Reprinting the Classics

The Heroic Face of Innocence: Three Stories by Georges Bernanos (Wm. B. Eerdmans, 1999 150 pages, $13.00)

Bernanos is best known for his novel Diary of a Country Priest. This volume collects three of his shorter works: Joan, Heretic and Saint; Sermon of an Agnostic on the Feast of St.

Thérèse and Dialogues of the Carmelites. The title of the volume refers to a constant theme of Bernanos' work—that the endless and monstrous challenges faced by each person in this fallen world, especially in the 20th century, can be successfully met only with a specific kind of heroism, the heroism it would take to really follow the admonition of Christ, “Unless you become like children, you will never enter the kingdom of heaven.”

Excerpt from Sermon of an Agnostic on the Feast of St. Thérèse:

“Supposing, my brothers, that I were consumptive, and I wished to drink the waters of Lourdes, and doctors suggested that they should dilute in it some drug of their own. ‘My dear doctors,’ I would reply, ‘you have said I was incurable. Let me try my luck undisturbed. In this matter, which is strictly between myself and Our Lady, if I need any go-between, you can be sure I won't be asking the pharmacist.’”

Some of the other volumes in the Eerdmans' series: The Portal of the Mystery of Hope by Charles Peguy; Prayer: the Mission of the Church by Jean Danielou; The Discovery of God by Henri de Lubac.

How to Love as Jesus Loves: Unlocking the Treasures Of Christ's Sacred Heart by Father Francis P. Donnelly, SJ (Sophia Institute Press, 1999 152 pages, $13.95)

In this series of 18 meditations on the Sacred Heart, originally published in 1911, Father Donnelly presents Christ's personal love for every soul. He encourages the reader to turn to Jesus as the divine source of love who can give each person strength to love others in the everyday circumstances of life.

Excerpt:

“In the fire of Christ's word are blended the flames of two loves. In the beating of His heart, the ear can detect the harmony of two sounds: the melody of the greatest love that ever throbbed in man, and its harmonic melody of infinitely higher octaves, the love of God.

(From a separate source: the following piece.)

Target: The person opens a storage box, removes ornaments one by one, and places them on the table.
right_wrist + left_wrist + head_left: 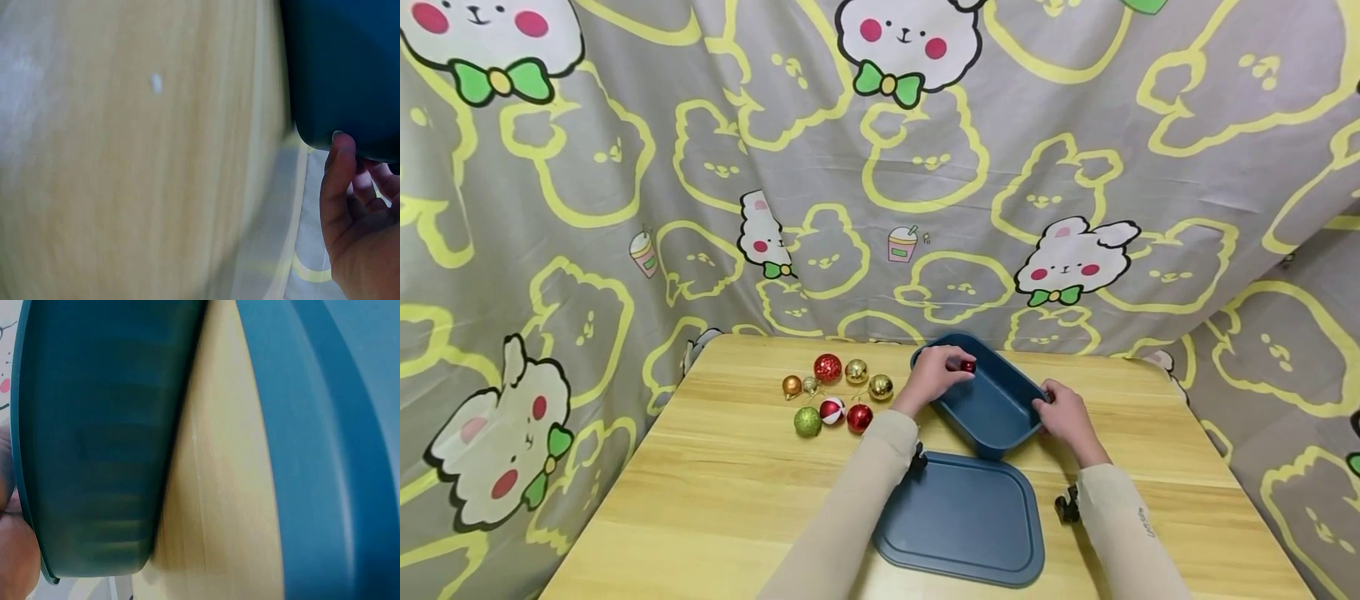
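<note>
Between thumb and fingers, my left hand holds a small shiny red Christmas ball over the left part of a dark blue rectangular box. My right hand pinches the box's right-hand end at the rim. In the right wrist view, the thumb of that hand lies against the box's corner. The left wrist view shows the box's outer wall and part of my left hand by its rim; the ball is hidden there. No ball shows on the visible part of the box floor.
Left of the box, several Christmas balls lie grouped, among them a glittery red ball, a green ball and a gold ball. A flat blue lid lies in front of the box on the wooden table. A patterned curtain hangs behind.
</note>
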Action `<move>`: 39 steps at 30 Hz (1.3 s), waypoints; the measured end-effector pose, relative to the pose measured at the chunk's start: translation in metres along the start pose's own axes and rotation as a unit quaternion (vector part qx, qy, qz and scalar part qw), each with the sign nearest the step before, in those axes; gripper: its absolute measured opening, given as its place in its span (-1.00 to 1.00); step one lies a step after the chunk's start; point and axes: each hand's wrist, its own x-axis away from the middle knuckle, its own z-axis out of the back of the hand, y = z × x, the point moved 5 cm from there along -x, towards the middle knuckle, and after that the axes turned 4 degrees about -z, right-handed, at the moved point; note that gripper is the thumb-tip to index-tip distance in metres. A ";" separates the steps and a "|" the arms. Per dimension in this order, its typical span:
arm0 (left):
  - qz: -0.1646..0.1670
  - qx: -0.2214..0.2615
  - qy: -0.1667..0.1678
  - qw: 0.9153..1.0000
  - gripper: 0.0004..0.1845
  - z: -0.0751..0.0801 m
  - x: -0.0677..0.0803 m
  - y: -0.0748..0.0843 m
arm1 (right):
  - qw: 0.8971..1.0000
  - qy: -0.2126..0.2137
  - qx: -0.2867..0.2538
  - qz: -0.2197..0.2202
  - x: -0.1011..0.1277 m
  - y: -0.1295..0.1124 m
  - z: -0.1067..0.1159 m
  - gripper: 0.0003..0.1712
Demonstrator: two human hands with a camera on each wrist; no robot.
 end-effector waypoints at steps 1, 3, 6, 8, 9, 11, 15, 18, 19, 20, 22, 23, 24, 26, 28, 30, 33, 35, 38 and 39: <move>0.001 0.005 0.000 1.000 -0.68 0.000 0.000 0.000 | 1.000 0.000 0.000 0.000 0.000 0.000 0.000 -0.90; 0.002 0.013 0.001 1.000 -0.68 0.001 -0.001 0.000 | 1.000 0.001 0.000 0.000 0.000 0.000 0.000 -0.90; 0.003 0.022 0.005 1.000 -0.68 0.002 -0.001 0.000 | 1.000 0.002 -0.001 0.000 0.000 0.000 0.000 -0.90; 0.005 0.027 0.007 1.000 -0.68 0.003 0.000 0.000 | 1.000 0.002 -0.002 0.002 0.000 -0.001 0.000 -0.90; 0.006 0.028 0.007 1.000 -0.68 0.004 0.000 -0.001 | 1.000 0.001 -0.002 0.002 0.001 -0.002 0.000 -0.90; 0.007 0.033 0.009 0.999 -0.67 0.004 0.001 -0.001 | 1.000 -0.001 -0.003 0.001 0.001 -0.002 -0.001 -0.90; 0.007 0.051 0.014 0.999 -0.65 0.004 0.002 -0.002 | 1.000 -0.002 0.001 0.002 0.002 -0.002 -0.001 -0.89; 0.005 0.068 0.024 0.997 -0.65 0.006 0.004 -0.003 | 1.000 -0.004 0.005 0.001 0.002 -0.002 -0.002 -0.90; 0.004 0.073 0.028 0.997 -0.66 0.006 0.004 -0.003 | 1.000 -0.005 0.007 0.002 0.002 -0.002 -0.003 -0.90; 0.003 0.075 0.032 0.997 -0.66 0.007 0.005 -0.002 | 1.000 -0.006 0.007 0.003 0.002 -0.002 -0.003 -0.90; -0.001 0.079 0.038 0.996 -0.66 0.009 0.006 -0.001 | 1.000 -0.006 0.007 0.002 0.002 -0.002 -0.003 -0.91; -0.003 0.082 0.039 0.996 -0.66 0.010 0.006 0.000 | 1.000 -0.004 0.008 0.002 0.002 -0.002 -0.003 -0.91; -0.006 0.084 0.038 0.996 -0.65 0.011 0.007 0.000 | 1.000 -0.004 0.010 0.004 0.002 -0.002 -0.003 -0.91; -0.009 0.088 0.037 0.995 -0.65 0.014 0.008 0.002 | 1.000 -0.004 0.014 0.007 0.002 -0.003 -0.002 -0.90; -0.014 0.093 0.036 0.995 -0.64 0.018 0.009 0.004 | 1.000 -0.002 0.017 0.007 0.002 -0.003 -0.001 -0.91; -0.020 0.096 0.036 0.995 -0.63 0.023 0.011 0.006 | 1.000 -0.002 0.019 0.010 0.001 -0.004 0.000 -0.91; -0.028 0.095 0.038 0.994 -0.63 0.031 0.013 0.008 | 1.000 0.000 0.021 0.009 0.001 -0.005 0.002 -0.91; -0.028 0.094 0.040 0.994 -0.64 0.036 0.015 0.009 | 1.000 -0.001 0.020 0.009 0.000 -0.004 0.003 -0.91; -0.023 0.091 0.042 0.995 -0.67 0.043 0.019 0.010 | 1.000 -0.002 0.019 0.006 0.000 -0.003 0.003 -0.91; -0.024 0.091 0.041 0.995 -0.67 0.046 0.021 0.011 | 1.000 -0.003 0.019 0.005 0.000 -0.003 0.002 -0.92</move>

Every word, then, of Christ was far from idleness. It was possessed of a divine energy. It was the coinage of the gold of Christ's Heart.”

Some of the other titles reprinted by Sophia Institute Press: Comfort for the Sick and Dying, And for Those Who Love Them, by David L. Greenstock from a 1956 original; How to Live Nobly and Well: Timeless Principles for Achieving True Success and Lasting Happiness, by Jesuit Father Edward F. Garesché from a 1931 original; The School of Mary: Forty Essential Lessons for Sinners, from the Blessed Mother Herself, by John A. Kane from a 1942 original.